* **ASSIGNED TASK**
The entries below contain a line with "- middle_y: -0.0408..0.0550" and a line with "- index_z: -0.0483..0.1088". Retype exactly everything from the first down to the second, both included, and nothing else.

(DATA TO USE Opens)

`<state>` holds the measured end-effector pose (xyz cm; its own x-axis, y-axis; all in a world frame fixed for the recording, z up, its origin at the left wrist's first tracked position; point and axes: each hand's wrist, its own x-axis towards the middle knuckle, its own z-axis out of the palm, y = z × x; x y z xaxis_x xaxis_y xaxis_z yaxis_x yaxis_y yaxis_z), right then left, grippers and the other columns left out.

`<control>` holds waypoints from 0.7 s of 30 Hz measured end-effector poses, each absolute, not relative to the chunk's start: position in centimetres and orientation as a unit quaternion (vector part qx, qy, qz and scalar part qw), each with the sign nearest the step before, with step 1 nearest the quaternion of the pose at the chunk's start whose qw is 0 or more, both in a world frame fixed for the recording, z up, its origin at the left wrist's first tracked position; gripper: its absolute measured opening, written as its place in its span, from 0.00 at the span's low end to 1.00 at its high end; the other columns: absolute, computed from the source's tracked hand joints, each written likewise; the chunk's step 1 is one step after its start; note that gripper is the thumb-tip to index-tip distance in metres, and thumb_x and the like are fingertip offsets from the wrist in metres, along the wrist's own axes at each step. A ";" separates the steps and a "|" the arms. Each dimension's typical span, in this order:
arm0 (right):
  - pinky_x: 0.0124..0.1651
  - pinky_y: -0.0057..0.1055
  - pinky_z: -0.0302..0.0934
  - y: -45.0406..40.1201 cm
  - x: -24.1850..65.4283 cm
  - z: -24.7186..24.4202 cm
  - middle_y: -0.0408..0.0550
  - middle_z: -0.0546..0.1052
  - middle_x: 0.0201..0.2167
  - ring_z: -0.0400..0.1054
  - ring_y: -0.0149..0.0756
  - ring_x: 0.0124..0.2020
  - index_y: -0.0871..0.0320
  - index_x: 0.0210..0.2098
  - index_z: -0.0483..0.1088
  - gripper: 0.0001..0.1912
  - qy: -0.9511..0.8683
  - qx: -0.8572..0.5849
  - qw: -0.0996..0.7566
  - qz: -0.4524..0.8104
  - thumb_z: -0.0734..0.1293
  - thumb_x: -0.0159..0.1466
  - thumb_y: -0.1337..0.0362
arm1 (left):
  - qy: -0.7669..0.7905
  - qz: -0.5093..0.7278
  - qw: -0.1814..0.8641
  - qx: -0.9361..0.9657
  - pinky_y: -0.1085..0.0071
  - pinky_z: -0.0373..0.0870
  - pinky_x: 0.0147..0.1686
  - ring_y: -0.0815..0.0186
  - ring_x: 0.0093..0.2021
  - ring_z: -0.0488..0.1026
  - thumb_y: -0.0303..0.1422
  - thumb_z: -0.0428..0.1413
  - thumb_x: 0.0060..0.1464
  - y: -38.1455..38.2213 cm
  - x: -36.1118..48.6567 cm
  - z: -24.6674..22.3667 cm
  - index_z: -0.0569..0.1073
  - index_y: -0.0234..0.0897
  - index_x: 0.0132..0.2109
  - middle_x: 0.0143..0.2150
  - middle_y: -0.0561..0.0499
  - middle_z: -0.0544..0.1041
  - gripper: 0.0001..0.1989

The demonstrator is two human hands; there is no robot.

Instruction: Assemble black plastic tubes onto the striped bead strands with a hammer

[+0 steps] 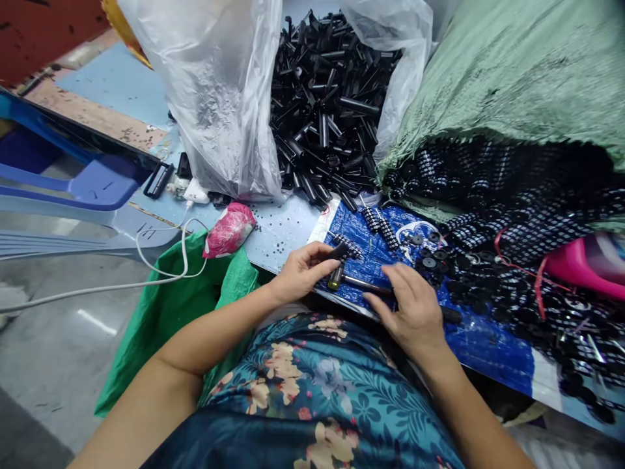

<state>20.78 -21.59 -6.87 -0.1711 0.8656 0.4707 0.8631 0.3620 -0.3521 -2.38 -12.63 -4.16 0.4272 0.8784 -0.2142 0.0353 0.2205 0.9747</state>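
Between the thumb and fingers of my left hand [308, 268] is a small black piece [338, 251]. My right hand [411, 311] is held low over the blue sheet [481, 335], its thumb and fingers apart with nothing visible between them. A screwdriver-like tool with a dark yellowish handle [335, 276] lies below my left fingers, its dark shaft pointing toward my right hand. Another black handle [450, 315] shows just right of my right hand. Black-and-white dotted rollers [388, 233] lie on the sheet beyond both hands.
A clear plastic bag [219, 98] of black tubes [336, 98] stands at the back. Right of it, a green sack [508, 71] spills dotted rollers and black discs [430, 262]. A pink bundle [229, 229], white cable [185, 244] and green bag [161, 339] are at left.
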 end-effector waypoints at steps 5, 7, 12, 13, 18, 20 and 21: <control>0.43 0.34 0.67 -22.3 21.5 -6.9 0.51 0.78 0.36 0.72 0.39 0.37 0.59 0.45 0.72 0.07 -0.773 -0.581 0.252 -0.039 0.65 0.70 0.64 | 0.466 0.155 0.357 0.794 0.68 0.64 0.40 0.64 0.37 0.71 0.37 0.62 0.54 -9.5 -5.8 -4.2 0.78 0.36 0.40 0.36 0.50 0.77 0.09; 0.42 0.32 0.66 -21.8 20.7 -6.3 0.50 0.78 0.36 0.72 0.37 0.36 0.59 0.48 0.70 0.08 -0.759 -0.569 0.315 -0.043 0.62 0.71 0.67 | 0.456 0.097 0.358 0.809 0.70 0.61 0.35 0.67 0.33 0.69 0.38 0.64 0.53 -8.6 -6.0 -4.0 0.77 0.36 0.38 0.32 0.53 0.74 0.10; 0.35 0.29 0.63 -19.7 18.5 -5.4 0.47 0.76 0.30 0.69 0.34 0.29 0.57 0.44 0.72 0.08 -0.779 -0.559 0.279 -0.047 0.61 0.71 0.66 | 0.453 0.064 0.436 0.775 0.72 0.51 0.28 0.71 0.26 0.60 0.43 0.64 0.49 -7.6 -5.5 -3.8 0.72 0.35 0.29 0.23 0.58 0.65 0.16; 0.34 0.29 0.62 -19.5 18.2 -5.3 0.46 0.75 0.28 0.69 0.34 0.28 0.57 0.43 0.73 0.09 -0.788 -0.562 0.249 -0.045 0.61 0.72 0.65 | 0.450 0.063 0.454 0.766 0.72 0.51 0.27 0.71 0.25 0.59 0.44 0.64 0.49 -7.5 -5.4 -3.8 0.72 0.35 0.29 0.23 0.58 0.65 0.16; 0.40 0.32 0.68 -19.7 17.4 -5.1 0.50 0.79 0.37 0.74 0.38 0.36 0.56 0.55 0.69 0.15 -0.796 -0.496 0.345 -0.037 0.62 0.70 0.65 | 0.417 0.045 0.508 0.752 0.72 0.50 0.28 0.71 0.26 0.60 0.44 0.66 0.44 -6.4 -5.3 -4.1 0.72 0.35 0.28 0.23 0.58 0.66 0.17; 0.41 0.33 0.69 -19.9 16.9 -5.1 0.50 0.80 0.38 0.75 0.38 0.37 0.55 0.58 0.68 0.17 -0.806 -0.460 0.371 -0.034 0.61 0.70 0.65 | 0.411 0.036 0.513 0.752 0.72 0.50 0.28 0.72 0.25 0.59 0.44 0.67 0.41 -5.7 -5.2 -4.2 0.71 0.35 0.26 0.22 0.58 0.66 0.18; 0.40 0.32 0.68 -20.0 16.6 -5.1 0.49 0.79 0.35 0.74 0.38 0.35 0.55 0.56 0.69 0.16 -0.820 -0.453 0.349 -0.031 0.61 0.71 0.65 | 0.411 0.029 0.514 0.753 0.72 0.49 0.27 0.72 0.25 0.57 0.44 0.68 0.39 -5.4 -5.1 -4.3 0.70 0.35 0.25 0.21 0.59 0.65 0.19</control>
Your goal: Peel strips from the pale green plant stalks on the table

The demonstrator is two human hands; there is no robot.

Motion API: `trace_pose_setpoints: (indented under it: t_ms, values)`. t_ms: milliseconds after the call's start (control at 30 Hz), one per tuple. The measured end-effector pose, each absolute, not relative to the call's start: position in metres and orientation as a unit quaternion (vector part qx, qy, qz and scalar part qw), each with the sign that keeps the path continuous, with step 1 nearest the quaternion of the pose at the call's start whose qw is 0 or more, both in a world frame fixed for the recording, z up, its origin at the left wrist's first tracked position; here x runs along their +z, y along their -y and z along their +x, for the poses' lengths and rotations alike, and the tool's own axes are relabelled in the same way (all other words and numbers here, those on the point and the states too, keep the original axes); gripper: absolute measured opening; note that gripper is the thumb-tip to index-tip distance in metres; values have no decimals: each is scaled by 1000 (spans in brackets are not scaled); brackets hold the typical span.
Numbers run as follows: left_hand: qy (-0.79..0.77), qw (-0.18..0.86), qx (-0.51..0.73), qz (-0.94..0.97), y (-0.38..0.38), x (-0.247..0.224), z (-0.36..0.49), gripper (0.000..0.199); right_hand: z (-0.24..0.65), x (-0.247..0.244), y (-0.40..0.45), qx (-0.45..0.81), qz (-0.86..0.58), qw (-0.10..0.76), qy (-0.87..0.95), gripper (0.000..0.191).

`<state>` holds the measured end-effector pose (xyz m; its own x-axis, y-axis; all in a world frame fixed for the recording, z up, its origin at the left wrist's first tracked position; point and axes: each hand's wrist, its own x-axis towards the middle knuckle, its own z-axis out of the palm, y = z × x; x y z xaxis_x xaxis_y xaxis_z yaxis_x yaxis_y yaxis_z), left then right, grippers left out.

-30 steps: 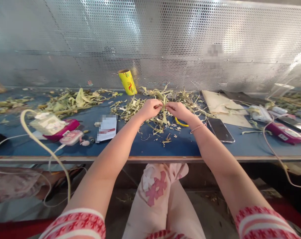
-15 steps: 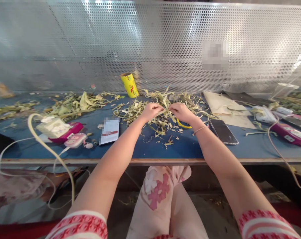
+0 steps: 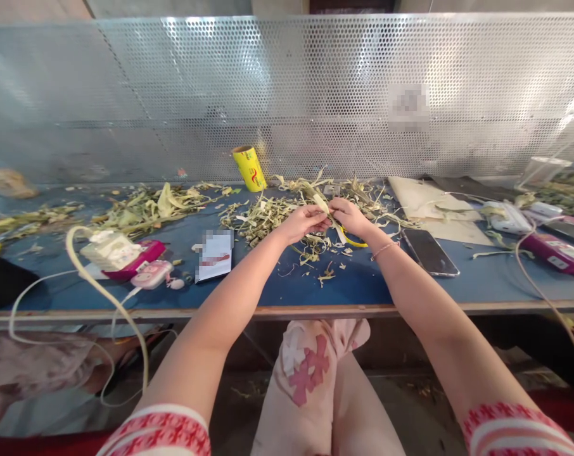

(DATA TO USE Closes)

* **WRITTEN RESPONSE**
  - middle_y: -0.0408..0.0550
  - middle_z: -0.0546..0.1052
  - middle_x: 0.0201..0.2167
  - ring_z: -0.0400..0.1054
  - ring_y: -0.0149..0.0756
  - ring_x: 0.0124..0.2020
  - index_y: -0.0871..0.0320
  - index_x: 0.0210..0.2098
  - index_z: -0.0483..0.1088

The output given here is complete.